Why it may be hard to get an Uber and Lyft ride on Wednesday
NEW YORK — Drivers for ride-hailing giants Uber and Lyft are planning to turn off their apps to protest what they say are declining wages at a time when both companies are raking in billions of dollars from investors.
Organizers are planning demonstrations in 10 U.S. cities Wednesday, including Chicago, Los Angeles, New York, San Francisco and Washington, D.C.
They're timing their protests in advance of Uber's initial public stock offering, which is planned for Friday. Uber aims to raise $9 billion from investors and is expected to be valued at up to $91.5 billion.
It's not the first time drivers for ride-hailing apps have staged protests. Strikes were planned in several cities ahead of Lyft's IPO last month, although the disruption to riders appeared to be minimal. This time more cities are participating.

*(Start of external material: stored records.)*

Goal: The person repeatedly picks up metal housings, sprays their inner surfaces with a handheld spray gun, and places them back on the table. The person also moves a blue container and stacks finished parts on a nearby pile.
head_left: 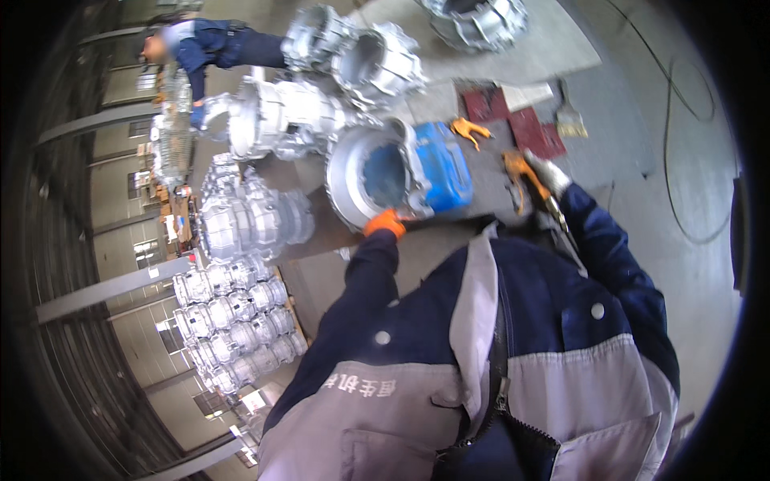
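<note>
My left hand (385,225), in an orange glove, is closed at the near rim of a large round silver metal casting (342,172). The fingertips are partly hidden there. Against the casting's right side stands a blue plastic jerrycan (445,170). Farther right, my right hand (550,175) wears a whitish glove and is wrapped round an orange tool with a long metal tube (536,175). The tube points back toward my body; the tool's exact kind is unclear. Beyond the jerrycan lies a second orange hand tool (471,131).
Dark red sheets (536,135) and a paintbrush (570,120) lie beyond my right hand. More silver castings (377,64) stand at the far side, and stacked ones (237,321) at left. A co-worker (212,48) bends over castings far left. A dark cable (667,144) curls across the floor.
</note>
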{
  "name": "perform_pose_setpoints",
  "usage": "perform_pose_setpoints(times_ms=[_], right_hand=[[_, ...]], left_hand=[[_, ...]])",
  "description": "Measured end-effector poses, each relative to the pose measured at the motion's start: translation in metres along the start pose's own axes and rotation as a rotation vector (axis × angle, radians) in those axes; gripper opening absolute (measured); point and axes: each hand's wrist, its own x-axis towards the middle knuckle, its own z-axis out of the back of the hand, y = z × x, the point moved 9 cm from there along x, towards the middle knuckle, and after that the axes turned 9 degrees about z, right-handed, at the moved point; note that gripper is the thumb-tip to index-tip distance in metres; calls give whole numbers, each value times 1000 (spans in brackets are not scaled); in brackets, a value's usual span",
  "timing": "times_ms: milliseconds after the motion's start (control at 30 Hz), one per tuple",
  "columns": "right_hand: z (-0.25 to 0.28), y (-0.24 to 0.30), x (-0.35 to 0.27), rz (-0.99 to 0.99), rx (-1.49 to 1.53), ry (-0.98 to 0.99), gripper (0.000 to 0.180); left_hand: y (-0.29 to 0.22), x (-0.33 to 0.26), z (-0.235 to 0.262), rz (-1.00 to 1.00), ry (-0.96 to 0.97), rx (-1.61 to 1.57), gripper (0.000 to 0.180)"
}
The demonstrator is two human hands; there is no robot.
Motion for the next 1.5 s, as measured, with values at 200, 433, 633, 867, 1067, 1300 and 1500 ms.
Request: perform_pose_setpoints(times_ms=[200, 433, 633, 867, 1067, 1300, 1500], right_hand=[[36, 29, -15, 21, -328, -74, 41], [39, -1, -3, -83, -136, 5, 47], [41, -16, 15, -65, -29, 71, 47], [43, -22, 25, -83, -197, 54, 45], [25, -1, 9, -34, -324, -50, 49], [7, 17, -71, -118, 64, -124, 47], [12, -23, -86, -218, 111, -60, 47]], left_hand=[[0, 11, -12, -57, 56, 12, 52], [-11, -5, -2, -56, 167, -87, 51], [-14, -7, 3, -49, 139, -68, 50], [-23, -24, 18, -6, 188, -82, 50], [-24, -20, 17, 8, 178, -24, 48], [-38, -27, 18, 9, 182, 45, 44], [-44, -24, 7, 75, 157, 93, 44]])
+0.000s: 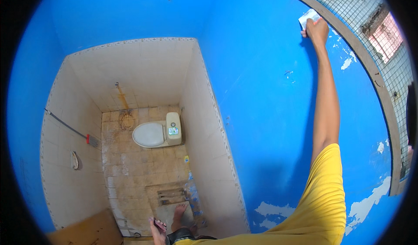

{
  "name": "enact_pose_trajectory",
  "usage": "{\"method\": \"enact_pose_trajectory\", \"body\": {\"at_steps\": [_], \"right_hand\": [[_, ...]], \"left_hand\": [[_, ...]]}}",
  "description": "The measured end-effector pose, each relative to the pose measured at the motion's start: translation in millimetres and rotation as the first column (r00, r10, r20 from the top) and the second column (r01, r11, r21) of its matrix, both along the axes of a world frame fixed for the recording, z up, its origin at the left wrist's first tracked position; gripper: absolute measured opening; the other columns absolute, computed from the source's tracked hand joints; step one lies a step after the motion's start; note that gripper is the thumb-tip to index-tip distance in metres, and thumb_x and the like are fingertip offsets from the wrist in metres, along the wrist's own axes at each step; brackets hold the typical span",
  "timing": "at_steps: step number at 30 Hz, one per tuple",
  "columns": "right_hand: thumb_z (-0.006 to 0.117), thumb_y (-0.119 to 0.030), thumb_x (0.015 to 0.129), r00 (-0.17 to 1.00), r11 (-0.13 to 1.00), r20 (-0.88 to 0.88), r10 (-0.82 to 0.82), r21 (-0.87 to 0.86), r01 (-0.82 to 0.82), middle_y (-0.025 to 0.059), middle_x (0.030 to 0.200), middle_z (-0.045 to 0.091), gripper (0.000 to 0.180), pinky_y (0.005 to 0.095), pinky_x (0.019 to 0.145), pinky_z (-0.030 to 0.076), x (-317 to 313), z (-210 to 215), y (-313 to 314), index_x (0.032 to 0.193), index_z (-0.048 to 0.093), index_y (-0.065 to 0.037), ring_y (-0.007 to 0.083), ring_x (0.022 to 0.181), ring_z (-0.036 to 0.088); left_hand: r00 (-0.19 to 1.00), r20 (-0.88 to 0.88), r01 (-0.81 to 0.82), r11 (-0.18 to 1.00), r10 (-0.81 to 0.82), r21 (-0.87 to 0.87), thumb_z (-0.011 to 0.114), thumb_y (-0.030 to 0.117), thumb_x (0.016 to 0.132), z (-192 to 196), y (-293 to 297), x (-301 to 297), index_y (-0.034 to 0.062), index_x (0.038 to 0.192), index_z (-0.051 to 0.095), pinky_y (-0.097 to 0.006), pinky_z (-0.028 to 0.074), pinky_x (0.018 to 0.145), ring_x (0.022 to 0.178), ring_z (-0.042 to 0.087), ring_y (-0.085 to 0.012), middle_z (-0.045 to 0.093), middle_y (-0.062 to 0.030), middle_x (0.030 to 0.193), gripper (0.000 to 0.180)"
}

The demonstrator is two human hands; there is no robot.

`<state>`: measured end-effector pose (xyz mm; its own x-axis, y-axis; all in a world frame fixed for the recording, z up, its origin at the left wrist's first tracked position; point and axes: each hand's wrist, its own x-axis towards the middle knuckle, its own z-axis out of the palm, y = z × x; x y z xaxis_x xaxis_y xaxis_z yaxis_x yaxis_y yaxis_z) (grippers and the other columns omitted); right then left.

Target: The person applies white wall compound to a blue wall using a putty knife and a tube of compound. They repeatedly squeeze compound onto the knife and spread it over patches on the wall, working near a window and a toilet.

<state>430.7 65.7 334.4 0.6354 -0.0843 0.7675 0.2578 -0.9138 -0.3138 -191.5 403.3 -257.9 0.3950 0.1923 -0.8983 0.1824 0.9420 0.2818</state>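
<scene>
My right hand, at the end of a raised, outstretched arm, is closed round a flat whitish piece with a dark edge. It presses or holds this piece against the blue wall, close beside the wooden window frame. A bit of red shows by the fingers, and the rest of the piece is hidden in the grip. Low in the view, my left hand hangs down with curled fingers. Something dark shows at its fingers, too small to make out. Pale peeled patches mark the paint near the right hand.
A wooden frame with wire mesh borders the wall at right, a nail sticking out. Below stand a toilet, a red-headed long-handled brush against tiles, and a brown board. Blue paint flakes lie near my bare foot.
</scene>
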Motion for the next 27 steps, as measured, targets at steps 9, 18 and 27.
{"method": "enact_pose_trajectory", "body": {"at_steps": [9,18,27], "right_hand": [[0.052,-0.013,0.080,0.998,0.999,-0.062,-0.014,-0.029,0.012,0.0158,0.058,0.064,0.020,0.0336,0.049,0.053,8.2,0.5,-11.3,0.073,0.057,0.004,0.0227,0.052,0.067],[0.051,-0.015,0.081,0.991,0.994,-0.110,-0.081,-0.085,0.072,0.0137,0.057,0.063,0.022,0.0345,0.051,0.054,0.0,-1.3,-16.4,0.078,0.062,0.005,0.0225,0.051,0.067],[0.052,-0.013,0.080,0.989,0.999,-0.142,0.040,-0.007,-0.042,0.0145,0.057,0.063,0.022,0.0361,0.050,0.053,22.9,0.9,4.7,0.074,0.060,0.006,0.0231,0.050,0.066]], "left_hand": [[0.999,-0.040,0.002,1.000,-0.002,0.007,0.050,0.046,0.095,35.3,-2.9,14.0,0.0213,0.070,0.046,-0.030,0.038,0.058,0.055,0.039,-0.0134,0.040,0.0051,0.057,0.035],[1.000,-0.021,0.005,0.999,-0.006,-0.045,0.051,0.047,0.094,39.4,2.3,8.6,0.0203,0.072,0.049,-0.030,0.038,0.056,0.053,0.041,-0.0136,0.042,0.0047,0.055,0.035],[0.997,0.051,-0.051,0.999,0.050,0.018,0.060,0.041,0.089,-4.0,3.3,-4.5,0.0188,0.094,0.054,-0.033,0.046,0.055,0.058,0.051,-0.0158,0.051,0.0014,0.066,0.023]]}}
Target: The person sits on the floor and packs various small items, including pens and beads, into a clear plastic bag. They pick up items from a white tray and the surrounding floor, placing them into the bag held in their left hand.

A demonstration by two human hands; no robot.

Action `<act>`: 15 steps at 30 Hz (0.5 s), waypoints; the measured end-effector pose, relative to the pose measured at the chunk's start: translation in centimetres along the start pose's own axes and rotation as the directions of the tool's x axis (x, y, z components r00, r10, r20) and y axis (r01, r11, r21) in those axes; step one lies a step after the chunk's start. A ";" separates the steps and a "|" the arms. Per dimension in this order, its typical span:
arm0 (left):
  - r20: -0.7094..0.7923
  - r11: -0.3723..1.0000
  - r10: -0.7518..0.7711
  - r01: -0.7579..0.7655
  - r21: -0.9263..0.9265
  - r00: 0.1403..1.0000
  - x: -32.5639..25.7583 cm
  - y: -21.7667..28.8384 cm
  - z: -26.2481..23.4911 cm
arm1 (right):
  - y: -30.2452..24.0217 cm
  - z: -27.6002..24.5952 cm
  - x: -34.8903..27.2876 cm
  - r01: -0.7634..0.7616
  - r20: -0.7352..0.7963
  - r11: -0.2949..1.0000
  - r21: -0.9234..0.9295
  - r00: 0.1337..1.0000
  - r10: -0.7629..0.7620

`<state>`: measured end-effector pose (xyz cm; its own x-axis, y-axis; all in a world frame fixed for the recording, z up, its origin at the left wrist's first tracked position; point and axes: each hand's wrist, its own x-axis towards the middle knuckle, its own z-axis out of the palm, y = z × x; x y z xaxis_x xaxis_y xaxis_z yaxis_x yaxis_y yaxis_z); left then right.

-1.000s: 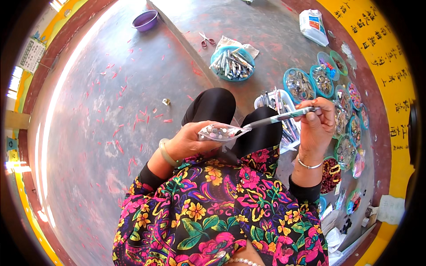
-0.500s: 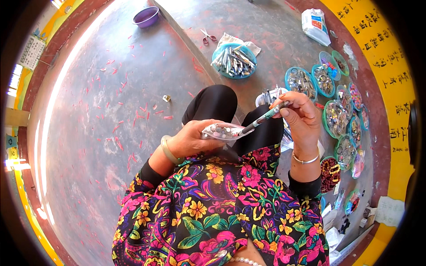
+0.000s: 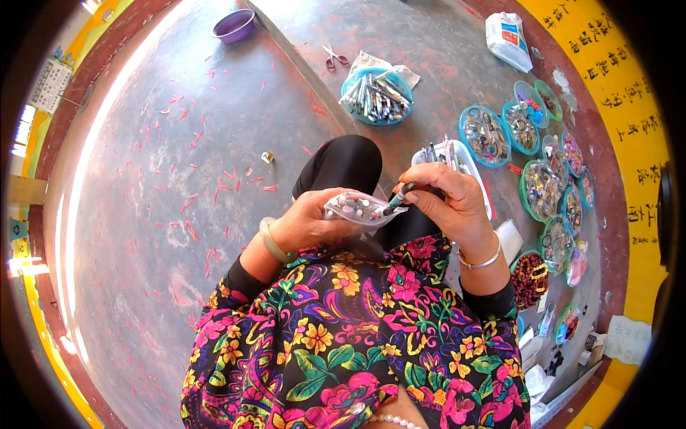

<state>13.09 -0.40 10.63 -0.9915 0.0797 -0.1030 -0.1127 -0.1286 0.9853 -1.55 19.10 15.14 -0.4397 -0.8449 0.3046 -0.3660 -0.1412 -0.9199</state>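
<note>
My left hand [image 3: 314,219] is closed round a clear plastic bag [image 3: 371,218] held over my lap. Through its side show several small round pieces, white, pink and dark. With thumb and fingers together, my right hand [image 3: 450,199] grips a dark patterned pen [image 3: 397,200] at the bag's right end. The pen's lower tip meets the bag's mouth; whether it is inside I cannot tell. My right fingers cover part of the pen. Just beyond the right hand stands a white tray [image 3: 480,177] with several pens in it.
A blue basket [image 3: 409,107] full of pens sits ahead on the floor. Scissors [image 3: 334,58] lie beyond it. Several baskets of small goods, one blue [image 3: 466,146], stand to the right. A purple basin [image 3: 234,28] is far left; red scraps dot the floor.
My right hand has moved down and left toward the bag, and the pen now shows shorter at its mouth. More of the white tray is uncovered. My left hand has barely moved.
</note>
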 end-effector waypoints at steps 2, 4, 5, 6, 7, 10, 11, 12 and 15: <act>-0.013 0.997 -0.038 0.038 -0.064 0.999 -0.1 0.1 0.1 | -0.2 -0.1 -0.1 0.063 -0.004 0.995 -0.073 0.998 -0.064; -0.014 0.999 0.029 -0.029 -0.034 0.999 0.0 -0.3 -0.2 | -0.3 0.0 -0.2 0.100 -0.017 0.990 -0.095 0.995 -0.102; -0.015 0.998 0.063 -0.063 -0.019 0.998 0.1 -0.5 -0.2 | -0.3 0.1 -0.1 0.106 -0.028 0.991 -0.081 0.994 -0.109; -0.016 0.998 0.043 -0.043 -0.044 0.999 0.1 -0.4 -0.2 | -0.3 0.2 -0.1 0.113 -0.039 0.991 -0.068 0.993 -0.116; -0.018 0.997 0.023 -0.024 -0.068 1.000 0.1 -0.4 -0.2 | -0.1 0.3 -0.2 0.082 -0.042 0.995 -0.048 0.996 -0.084; -0.018 0.995 -0.049 0.048 -0.089 0.999 0.0 -0.5 -0.4 | 0.4 0.9 -0.4 0.011 -0.044 0.999 -0.033 0.999 -0.012; -0.019 0.993 -0.076 0.074 -0.088 0.997 0.0 -0.6 -0.6 | 0.4 1.0 -0.3 0.001 -0.043 0.998 -0.060 0.999 -0.004; -0.025 0.995 -0.059 0.057 -0.082 0.998 0.0 -0.7 -0.6 | 0.4 1.2 -0.3 -0.007 -0.041 0.996 -0.086 0.999 0.004; -0.035 0.997 -0.023 0.021 -0.070 0.999 0.0 -1.1 -0.6 | 1.3 1.7 0.1 0.079 0.007 0.983 -0.166 0.997 -0.079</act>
<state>13.18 -0.84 9.49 -0.9903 0.0479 -0.1307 -0.1377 -0.1958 0.9709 -0.67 18.01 13.57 -0.4034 -0.8349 0.3744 -0.5302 -0.1202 -0.8393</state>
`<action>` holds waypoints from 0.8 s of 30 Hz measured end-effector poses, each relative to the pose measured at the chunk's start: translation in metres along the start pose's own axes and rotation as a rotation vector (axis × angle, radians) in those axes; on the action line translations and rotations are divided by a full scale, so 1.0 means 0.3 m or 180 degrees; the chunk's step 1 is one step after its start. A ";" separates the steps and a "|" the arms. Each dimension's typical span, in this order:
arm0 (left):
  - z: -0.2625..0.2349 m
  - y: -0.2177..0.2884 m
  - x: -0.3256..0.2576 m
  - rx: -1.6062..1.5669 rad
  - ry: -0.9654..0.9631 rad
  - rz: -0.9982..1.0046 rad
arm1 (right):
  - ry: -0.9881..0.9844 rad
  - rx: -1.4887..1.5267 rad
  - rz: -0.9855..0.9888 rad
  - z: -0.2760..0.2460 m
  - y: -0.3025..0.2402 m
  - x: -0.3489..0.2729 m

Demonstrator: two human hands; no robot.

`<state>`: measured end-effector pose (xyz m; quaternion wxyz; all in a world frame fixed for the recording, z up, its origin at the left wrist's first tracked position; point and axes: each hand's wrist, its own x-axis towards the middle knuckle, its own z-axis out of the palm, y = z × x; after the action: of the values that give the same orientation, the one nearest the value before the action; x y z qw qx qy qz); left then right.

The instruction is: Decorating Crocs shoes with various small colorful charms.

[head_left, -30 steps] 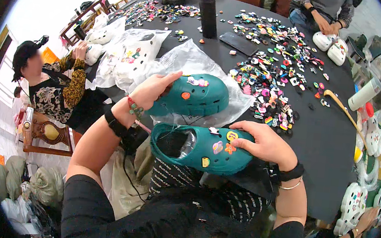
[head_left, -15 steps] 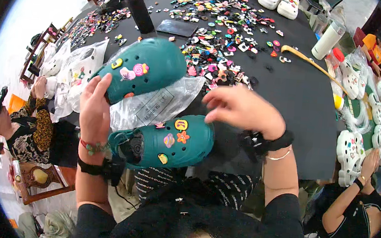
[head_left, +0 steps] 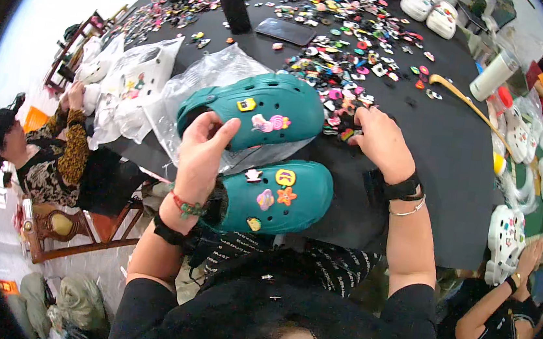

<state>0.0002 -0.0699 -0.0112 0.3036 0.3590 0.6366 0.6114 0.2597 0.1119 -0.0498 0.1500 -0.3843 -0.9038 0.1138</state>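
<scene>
Two dark green clogs are in front of me. The upper clog point(head_left: 291, 103) lies over a clear plastic bag and carries a yellow charm and pink and lilac charms. My left hand point(head_left: 203, 150) curls its fingers at this clog's heel opening, gripping the edge there. Nearer to me, the lower clog point(head_left: 311, 203) bears several charms, including an orange starfish point(head_left: 286, 196) and a purple one. At the near edge of the pile of shoe charms point(head_left: 352, 79), my right hand point(head_left: 384, 141) has its fingers bent down among them; what lies under its fingertips is hidden.
Behind the clogs stand a black bottle point(head_left: 230, 2) and a phone point(head_left: 286, 32). A wooden stick point(head_left: 461, 99) and a pale bottle point(head_left: 493, 76) lie to the right, near white clogs point(head_left: 505, 241). Bagged white clogs point(head_left: 132, 84) are at left. People sit on both sides.
The upper clog has come down flatter and turned more level. My right hand has gone from above the lower clog's toe to the charm pile. The whole view has shifted.
</scene>
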 end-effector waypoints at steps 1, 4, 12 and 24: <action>-0.003 -0.007 0.003 0.0000 0.0000 0.0000 | 0.0342 -0.0144 -0.0140 0.019 -0.008 -0.006; -0.003 -0.006 0.001 -0.0093 0.0023 -0.0026 | 0.0159 -0.0049 -0.0177 0.027 -0.005 -0.006; -0.005 -0.005 0.019 0.0019 0.0053 -0.0028 | 0.0332 0.0563 -0.0050 -0.075 -0.023 0.030; 0.002 -0.038 0.022 0.0528 0.0169 0.0050 | -0.0294 0.2070 -0.0950 -0.192 -0.332 0.164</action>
<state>-0.0039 -0.0639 -0.0223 0.2510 0.3715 0.6900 0.5683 0.1820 0.0854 0.0449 0.2384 -0.1748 -0.8723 0.3895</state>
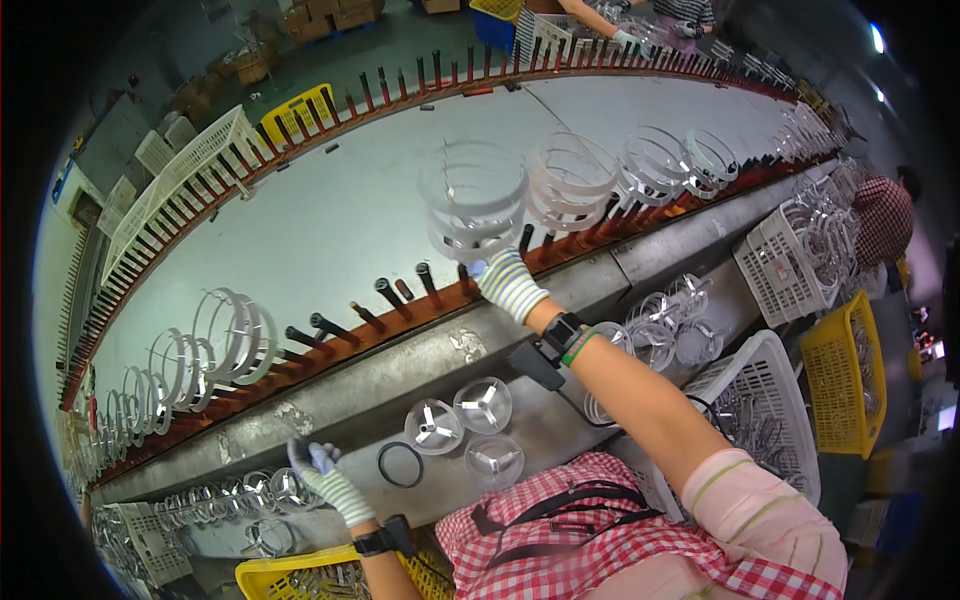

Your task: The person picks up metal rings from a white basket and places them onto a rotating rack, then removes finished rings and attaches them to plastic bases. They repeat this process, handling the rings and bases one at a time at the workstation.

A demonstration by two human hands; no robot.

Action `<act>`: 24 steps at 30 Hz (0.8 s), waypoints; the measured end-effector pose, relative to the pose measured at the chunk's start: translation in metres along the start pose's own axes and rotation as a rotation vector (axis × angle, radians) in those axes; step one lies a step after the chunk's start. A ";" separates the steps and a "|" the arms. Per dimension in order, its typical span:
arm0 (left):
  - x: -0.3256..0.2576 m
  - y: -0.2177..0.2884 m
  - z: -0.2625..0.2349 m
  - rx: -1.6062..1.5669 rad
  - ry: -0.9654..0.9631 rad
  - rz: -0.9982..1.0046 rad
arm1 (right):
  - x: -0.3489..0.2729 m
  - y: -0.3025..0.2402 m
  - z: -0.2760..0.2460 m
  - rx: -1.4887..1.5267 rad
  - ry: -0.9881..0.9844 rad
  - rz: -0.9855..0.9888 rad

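My right hand point(508, 285), in a striped glove, reaches to the pegs along the near edge of the grey table. Its fingers look closed at the bottom of a motion-blurred frame of stacked rings point(474, 195), beside a dark-tipped peg point(466, 280). What they grip there is hidden. My left hand point(325, 477), also gloved, is open and holds nothing, fingers apart, near a row of small metal ring parts point(230, 497). Between my arms, clear discs with three-armed metal centres point(434, 427) and a black ring point(400, 464) lie on the metal ledge.
More ring frames point(573, 180) stand on pegs to the right, others point(235, 335) at left. Pegs line the table's curved far edge. A yellow basket point(262, 575) is by my left arm; a white basket point(775, 350) of metal parts sits at right. Other people work beyond.
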State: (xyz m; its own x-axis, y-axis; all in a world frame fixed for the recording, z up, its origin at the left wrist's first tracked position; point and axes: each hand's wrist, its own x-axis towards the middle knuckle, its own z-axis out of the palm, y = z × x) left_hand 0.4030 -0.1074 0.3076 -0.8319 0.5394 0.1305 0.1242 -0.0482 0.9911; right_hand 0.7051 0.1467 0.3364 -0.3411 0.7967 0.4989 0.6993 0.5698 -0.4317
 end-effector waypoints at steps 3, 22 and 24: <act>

"Drivers built these billion dollar companies and it is just plain wrong that so many continue to be paid poverty wages while Silicon Valley investors get rich off their labor," said Brendan Sexton, executive director of the Independent Drivers Guild, in a statement. "All drivers deserve fair pay."
In New York, striking drivers are planning to shut down their services during morning rush hour from 7 a.m. until 9 a.m., while drivers in Los Angeles are planning a 24-hour strike and picket line at Los Angeles International Airport.
Lyft said its drivers' hourly earnings have increased over the last two years, that 75% of its drivers work less than 10 hours per week to supplement existing jobs and that on average the company's drivers earn over $20 an hour.
"We know that access to flexible, extra income makes a big difference for millions of people, and we're constantly working to improve how we can best serve our driver community," Lyft said.
In New York, striking drivers are planning to proceed in a caravan across the Brooklyn Bridge and then hold a rally outside Uber and Lyft offices in Queens.
Strikes are also planned in Atlanta, Boston, Philadelphia, San Diego and Stamford, Connecticut.